Надо было куда-то выбираться. Я подумала: надо идти к партизанам, наверняка в отряде есть женщины, которые знали Розу и смогут позаботиться о ребенке лучше, чем я.
Деревья тревожно шумели вокруг, под ногами трещали сучья – идти тихо не получалось. Я сбилась с пути и снова оказалась в болоте. Не понимала, где я. Вскоре встретила двоих: незнакомого старика и Пелагею – она узнала меня. Они выбирались с острова, но наткнулись на немцев, в панике побежали и теперь не знали, куда идти – солнце было скрыто за тучами, сориентироваться было сложно. Поняв, что я тоже не имею представления, куда идти, старик разочарованно чертыхнулся.

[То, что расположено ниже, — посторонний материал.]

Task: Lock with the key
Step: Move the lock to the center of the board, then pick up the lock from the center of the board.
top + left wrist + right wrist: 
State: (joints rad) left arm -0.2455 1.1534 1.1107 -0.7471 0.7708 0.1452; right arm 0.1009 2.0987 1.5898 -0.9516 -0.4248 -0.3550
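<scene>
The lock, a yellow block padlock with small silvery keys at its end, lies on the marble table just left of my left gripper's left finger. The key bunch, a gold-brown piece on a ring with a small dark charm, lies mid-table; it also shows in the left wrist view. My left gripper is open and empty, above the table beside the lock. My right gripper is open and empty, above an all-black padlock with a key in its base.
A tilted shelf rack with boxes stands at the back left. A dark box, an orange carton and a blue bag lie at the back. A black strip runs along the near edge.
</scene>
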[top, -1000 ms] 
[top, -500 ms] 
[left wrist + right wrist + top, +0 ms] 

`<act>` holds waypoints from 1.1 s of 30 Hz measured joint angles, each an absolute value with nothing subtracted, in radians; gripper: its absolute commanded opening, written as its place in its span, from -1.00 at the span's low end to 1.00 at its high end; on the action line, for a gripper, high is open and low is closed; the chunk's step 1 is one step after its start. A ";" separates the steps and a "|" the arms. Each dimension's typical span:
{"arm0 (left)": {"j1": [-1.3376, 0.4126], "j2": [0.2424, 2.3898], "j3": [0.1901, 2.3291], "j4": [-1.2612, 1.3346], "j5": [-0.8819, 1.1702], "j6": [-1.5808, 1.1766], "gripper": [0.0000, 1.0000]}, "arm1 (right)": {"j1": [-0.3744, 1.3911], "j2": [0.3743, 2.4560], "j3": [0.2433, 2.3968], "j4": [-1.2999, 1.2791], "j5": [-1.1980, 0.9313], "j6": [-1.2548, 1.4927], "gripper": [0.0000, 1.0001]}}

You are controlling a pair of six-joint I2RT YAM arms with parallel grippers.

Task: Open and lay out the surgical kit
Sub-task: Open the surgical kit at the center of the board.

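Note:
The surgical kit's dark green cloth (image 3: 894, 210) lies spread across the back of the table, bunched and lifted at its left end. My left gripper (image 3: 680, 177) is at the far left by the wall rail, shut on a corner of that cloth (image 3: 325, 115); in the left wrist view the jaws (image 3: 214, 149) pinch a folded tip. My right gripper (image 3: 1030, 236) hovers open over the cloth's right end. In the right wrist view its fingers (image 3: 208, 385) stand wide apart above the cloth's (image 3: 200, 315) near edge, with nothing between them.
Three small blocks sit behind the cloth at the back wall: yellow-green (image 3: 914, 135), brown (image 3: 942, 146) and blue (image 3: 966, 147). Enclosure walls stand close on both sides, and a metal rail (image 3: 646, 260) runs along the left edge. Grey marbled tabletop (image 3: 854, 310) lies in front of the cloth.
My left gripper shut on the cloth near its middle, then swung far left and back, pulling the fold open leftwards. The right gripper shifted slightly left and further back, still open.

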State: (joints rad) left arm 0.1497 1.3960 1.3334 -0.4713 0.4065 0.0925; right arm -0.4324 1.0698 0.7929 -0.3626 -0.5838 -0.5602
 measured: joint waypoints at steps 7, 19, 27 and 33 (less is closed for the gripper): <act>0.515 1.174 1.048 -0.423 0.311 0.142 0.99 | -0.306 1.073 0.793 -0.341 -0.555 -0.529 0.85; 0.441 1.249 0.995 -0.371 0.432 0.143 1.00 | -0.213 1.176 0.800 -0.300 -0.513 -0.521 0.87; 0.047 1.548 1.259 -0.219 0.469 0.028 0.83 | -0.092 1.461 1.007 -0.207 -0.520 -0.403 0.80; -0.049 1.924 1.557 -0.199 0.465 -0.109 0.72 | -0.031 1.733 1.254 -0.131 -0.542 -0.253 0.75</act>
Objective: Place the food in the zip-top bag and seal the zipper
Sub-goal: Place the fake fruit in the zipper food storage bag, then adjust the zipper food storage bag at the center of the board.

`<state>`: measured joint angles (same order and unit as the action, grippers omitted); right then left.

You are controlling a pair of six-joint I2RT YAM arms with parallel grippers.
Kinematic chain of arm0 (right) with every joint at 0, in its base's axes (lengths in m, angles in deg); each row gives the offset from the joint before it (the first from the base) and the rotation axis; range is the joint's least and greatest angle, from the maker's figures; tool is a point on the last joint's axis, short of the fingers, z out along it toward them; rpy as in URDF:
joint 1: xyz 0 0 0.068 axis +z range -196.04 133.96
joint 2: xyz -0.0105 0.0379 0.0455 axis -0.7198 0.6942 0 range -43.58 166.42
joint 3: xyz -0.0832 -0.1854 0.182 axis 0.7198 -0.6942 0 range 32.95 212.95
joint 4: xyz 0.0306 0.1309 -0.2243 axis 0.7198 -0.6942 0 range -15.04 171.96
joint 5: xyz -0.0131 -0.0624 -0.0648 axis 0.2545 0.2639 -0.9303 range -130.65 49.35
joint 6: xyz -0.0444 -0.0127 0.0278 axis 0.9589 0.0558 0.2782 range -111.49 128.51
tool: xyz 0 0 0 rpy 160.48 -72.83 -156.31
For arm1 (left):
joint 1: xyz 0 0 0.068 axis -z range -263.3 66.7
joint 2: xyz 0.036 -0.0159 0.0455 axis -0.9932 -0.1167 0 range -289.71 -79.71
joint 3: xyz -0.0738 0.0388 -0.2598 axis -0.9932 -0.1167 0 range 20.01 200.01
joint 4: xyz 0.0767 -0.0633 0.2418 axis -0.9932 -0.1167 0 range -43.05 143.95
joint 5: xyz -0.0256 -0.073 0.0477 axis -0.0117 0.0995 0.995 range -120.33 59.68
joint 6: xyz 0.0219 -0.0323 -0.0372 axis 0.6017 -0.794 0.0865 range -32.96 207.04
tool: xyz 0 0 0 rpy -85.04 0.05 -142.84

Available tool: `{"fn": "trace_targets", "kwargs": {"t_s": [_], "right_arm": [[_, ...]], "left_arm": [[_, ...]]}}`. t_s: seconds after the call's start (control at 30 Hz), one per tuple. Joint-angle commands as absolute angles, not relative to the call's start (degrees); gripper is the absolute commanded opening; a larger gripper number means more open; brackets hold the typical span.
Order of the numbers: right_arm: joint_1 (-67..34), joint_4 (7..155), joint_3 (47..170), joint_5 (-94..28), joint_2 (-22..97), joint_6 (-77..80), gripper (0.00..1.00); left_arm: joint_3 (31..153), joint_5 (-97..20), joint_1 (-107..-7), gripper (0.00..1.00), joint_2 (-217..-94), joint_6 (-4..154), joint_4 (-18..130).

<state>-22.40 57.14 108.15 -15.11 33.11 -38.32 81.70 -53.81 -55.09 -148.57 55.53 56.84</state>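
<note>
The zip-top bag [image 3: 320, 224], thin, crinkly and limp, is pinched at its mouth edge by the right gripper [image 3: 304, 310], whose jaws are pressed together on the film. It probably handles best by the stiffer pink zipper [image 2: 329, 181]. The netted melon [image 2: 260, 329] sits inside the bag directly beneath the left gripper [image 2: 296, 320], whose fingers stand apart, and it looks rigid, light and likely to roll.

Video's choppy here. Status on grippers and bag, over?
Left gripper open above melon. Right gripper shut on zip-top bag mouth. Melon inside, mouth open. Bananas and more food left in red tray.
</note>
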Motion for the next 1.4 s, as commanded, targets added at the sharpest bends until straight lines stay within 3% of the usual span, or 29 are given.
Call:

Мы стояли по колено в болоте. Черная вода кругом, холодно, стыло, хоть и лето. Где-то вдалеке слышалась немецкая речь. Их искали. Выйти в деревню, схорониться не было никакой возможности – только замереть и не двигаться. Заморосил дождь. Вода теперь была везде.
Я с ужасом думала, что делать, если проснется ребенок.